Tens: This is the new one - it sorta combines and mixes the methods used in the other cases.

- For each of the previous hundreds values, i.e. \( \ell \in \{0, \dots, a-1\} \), each of the values 0 to 9 will have appeared **ten** times. (Ten 0's from 0-9, ten 1's from 10-19 and so on, up till ten 9's from 90-99.) This therefore contributes \( 10 \sum_{\ell=0}^{a-1} \sum_{k=0}^9 k \), but since the outer sum really represents summing over constants, I'll at least write \( \boxed{10 (a-1) \sum_{k=0}^9 k} \).

- Then we can narrow our focus to the current hundreds value \(a\). Once we're here, we repeat what we did for the two digit case.

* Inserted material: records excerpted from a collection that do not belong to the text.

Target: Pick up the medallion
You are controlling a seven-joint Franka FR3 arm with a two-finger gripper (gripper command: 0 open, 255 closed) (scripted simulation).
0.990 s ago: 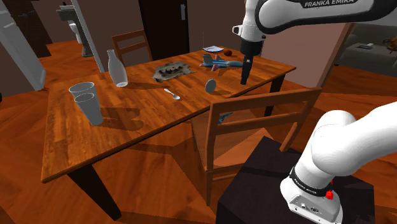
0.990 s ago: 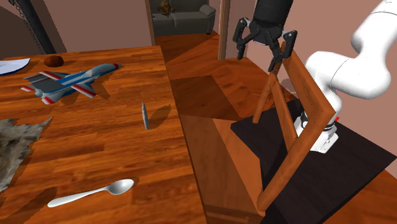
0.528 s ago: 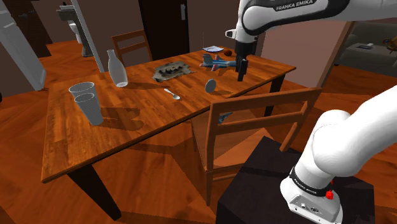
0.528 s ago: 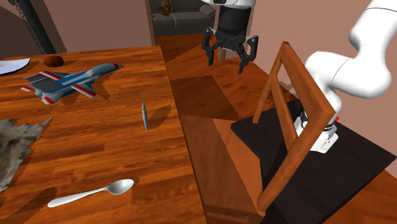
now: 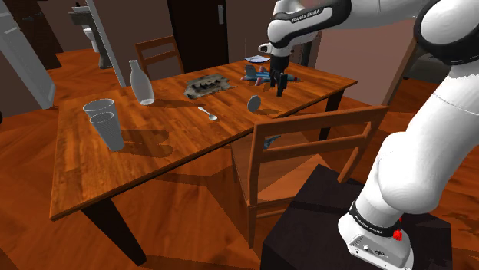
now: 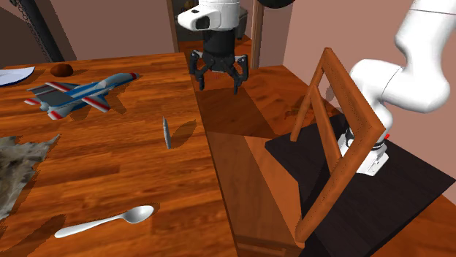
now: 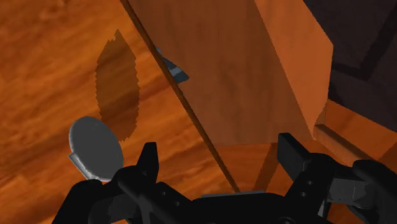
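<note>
Over the table (image 6: 139, 175) edge, the gripper (image 6: 217, 84) hangs wide open, mid-approach; next it'd need to shift toward the second exterior view's left and straddle the medallion (image 6: 167, 133).

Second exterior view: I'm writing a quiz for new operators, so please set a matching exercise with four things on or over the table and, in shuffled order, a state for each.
Things:
1. medallion
2. spoon
3. toy plane
4. jaws

States:
a. lying flat, pale
b. open, in the air over the edge of the table
c. standing on its edge, grey
d. blue with red and white stripes

Pairs: 1-c, 2-a, 3-d, 4-b.
</note>
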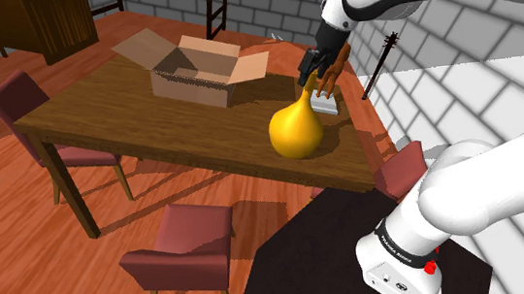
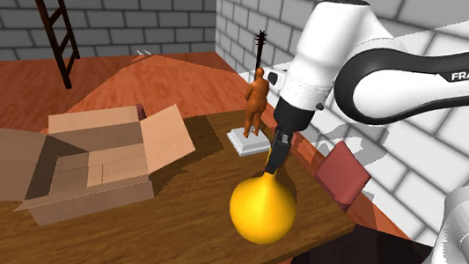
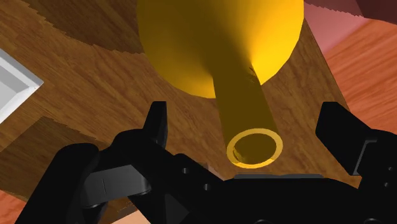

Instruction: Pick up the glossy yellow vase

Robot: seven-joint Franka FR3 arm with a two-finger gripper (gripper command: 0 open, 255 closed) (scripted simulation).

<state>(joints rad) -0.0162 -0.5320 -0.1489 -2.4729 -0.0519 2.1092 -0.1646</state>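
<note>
A glossy yellow vase [image 1: 296, 130] with a round belly and a narrow neck stands upright on the wooden table [image 1: 101, 107], near the edge closest to the stand. In the second exterior view the vase [image 2: 262, 211] sits directly under my gripper [image 2: 272, 167]. My gripper [image 1: 308, 77] hangs at the top of the neck. In the wrist view the vase [image 3: 216, 38] has its open mouth between the two fingers of my gripper [image 3: 248, 121]. The fingers stand wide apart and do not touch the neck.
An open cardboard box [image 1: 195, 69] lies on the table beyond the vase. An orange figurine [image 2: 256, 102] on a white base stands close behind the gripper. Red chairs [image 1: 186, 245] surround the table. The black stand [image 1: 300, 264] is at the shoulder view's lower right.
</note>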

For each tens digit \( k \in \{0, \dots, b-1\} \) the same \(k\) appears 10 times, so we have \( \boxed{10 \sum_{k=0}^{b-1} k} \)

- Lastly, keep adding the current tens value \(b\), as required by the current value of \(z\): \( \boxed{\sum_{k=0}^z b} \).

Again, add and simplify using \( \sum_{k=0}^n k = \frac{n(n+1)}{2} \) to get the answer. Note that this formula can easily be derived as it is the partial sum of an arithmetic progression.